WHAT NEEDS TO BE DONE ->
Copy out, exactly as given, every line from the line with "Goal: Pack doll" to the end of the listing, both of those lines included.

DATA SECTION ->
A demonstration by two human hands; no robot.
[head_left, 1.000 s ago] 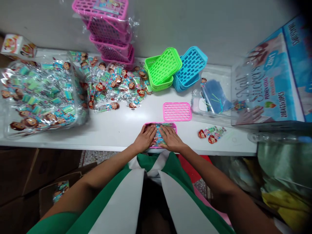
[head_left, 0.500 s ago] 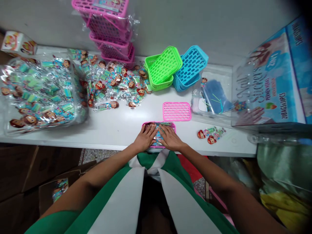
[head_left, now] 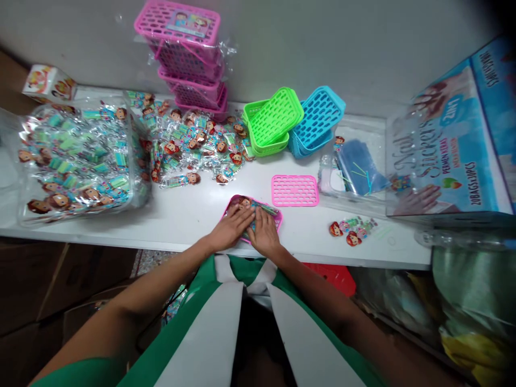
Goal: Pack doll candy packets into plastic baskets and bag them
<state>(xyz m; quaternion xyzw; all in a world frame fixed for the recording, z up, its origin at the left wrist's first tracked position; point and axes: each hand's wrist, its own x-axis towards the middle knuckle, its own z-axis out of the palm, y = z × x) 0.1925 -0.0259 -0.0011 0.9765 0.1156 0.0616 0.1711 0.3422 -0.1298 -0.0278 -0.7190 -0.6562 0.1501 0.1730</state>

COMPLETED EXERCISE ->
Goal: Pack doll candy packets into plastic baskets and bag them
<state>(xyz m; quaternion xyzw; all in a world frame fixed for the recording, z up, its origin at the left wrist's first tracked position; point and axes: each hand's wrist, its own x-axis towards the middle knuckle, its own z-axis out of the palm, y = z × x) 0.1925 -0.0259 -0.0011 0.9765 0.1156 0.0616 0.1711 0.3422 -0.1298 -0.0278 -0.7190 -0.6562 0.1501 0.1730</state>

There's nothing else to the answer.